[R-sig-ME] model advice

Mon Aug 1 04:06:08 CEST 2016

On 16-07-27 10:03 PM, Guy,Travis J wrote: > Hello!  >

> I'm a master's student studying pollination networks. I have been
furiously trying to learn about linear mixed models and glmms, but I
have some specific questions relating to my project analysis that I am
hoping someone can help me with

> Here's the short of my project. I can provide more details if need
  be. I am looking at 16 pollination metrics (ex. specialization). A
  few of the metrics are count data (ex. floral abundance) and several
  are proportions (limited to be between 0 and 1). I am interested in
  how rainfall (high and low location) and wildlife exclusion
  (treatment) affect the pollination metrics. I have constructed 12
  networks in total. 6 networks in the low rainfall area having 3
  networks with wildlife excluded and 3 networks allowing
  wildlife. Then there are 6 networks in the high rainfall area again
  have 3 networks with wildlife excluded and 3 with wildlife
  included. So sample size is obviously small. It's a block design
  with 3 blocks in the low rainfall and 3 blocks in the south
  location. Each block has the wildlife excluded treatment and the
  wildlife allowed treatment.

> Here are my questions:

> The majority of my metrics fit model assumptions (normality of
  residuals, variance within groups, normality within groups,
  normality of random effects, and linearity/absence of
  heteroskedasticity). However I have some where normality appear to
  be violated and the fitted vs residuals plot is no good. Various
  transformations (log, ln, sqrt,arcsin(sqrt)) don't seem to help.
  From reading papers by Dr. Ben Bolker, this is where it appears
  GLMMs come in.

> So for the metrics that fit model assumptions my plan is to fit this model

  metric.model <- lmer(metric ~ Treatment + Location + (1 |Blocks),
    data = UHURUnets)

>  but for those where model assumptions aren't met, I'm not sure how
> one picks which exponential family to use and which link to use. How
> does one go about deciding what family and link to use?

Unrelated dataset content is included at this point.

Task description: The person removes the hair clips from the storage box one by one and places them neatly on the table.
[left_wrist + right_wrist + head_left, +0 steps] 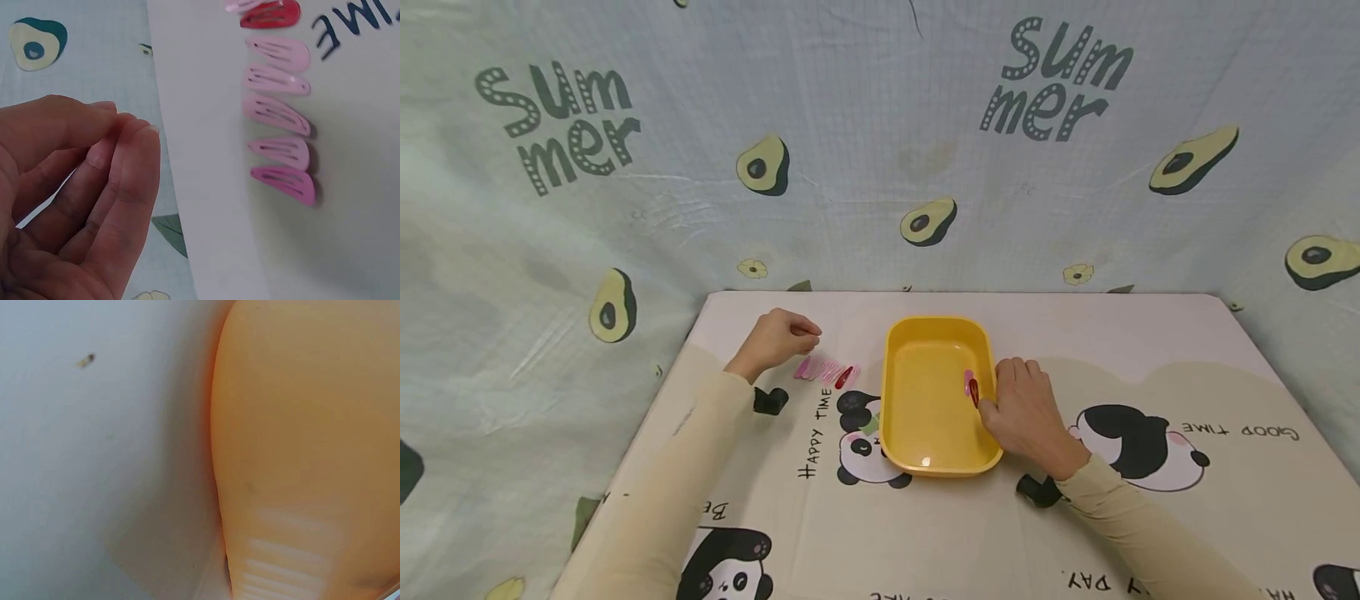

   This is really a general question about generalized linear models,
not about GLMMs - there are a fair number of questions (& answers)
on CrossValidated:

http://stats.stackexchange.com/search?q=glm+which+distribution

> I read in Dr. Bolker's TREE paper that binomial distribution and
  logit link are best for proportions. Is this generally the case?

   That depends.  If you know the denominator (i.e. maximum possible
number, also referred to as N), which would seem to be the case (in
your case it would be the total number of species available for
pollination, I guess?), then binomial/logit makes sense.

  If your response is weighted (as suggested by
the variable name) it might get a little tricky, but as long
as it seems sensible to set a maximum number on the possible
responses it should be OK (although you will get warnings).
You do need to include the N, in this case probably via a 'weights'
argument

> NODF.M1 <- glmer(weighted_NODF ~ Treatment + Location + (1|Blocks),
  data = UHURUnets, family = binomial(link = "logit")?

> For the count data (ex. floral abundance, insect abundance), it
  seems like I should use Poisson and log link according to that same
  paper paper.

> No.Fl.units.M1 <- glmer(number_of_floral_units ~ Treatment +
  Location + (1|Blocks), data = UHURUnets, family = poisson(link =
  "log")?

seems reasonable, although you should make sure to account for
overdispersion

> But what distribution and link would one use for continuous data
  that is not in proportions?

Generally your best hope for continuous data is a transformation.
You can use a Gamma for data that are positive, but log-transformation
followed by a linear mixed model is often reasonable too.  We would
probably need more information.

> And once you have made a GLMM model, I am assuming it is okay that
  this model still does not fit the normality assumptions or the
  residual vs fitted plots. Is this true?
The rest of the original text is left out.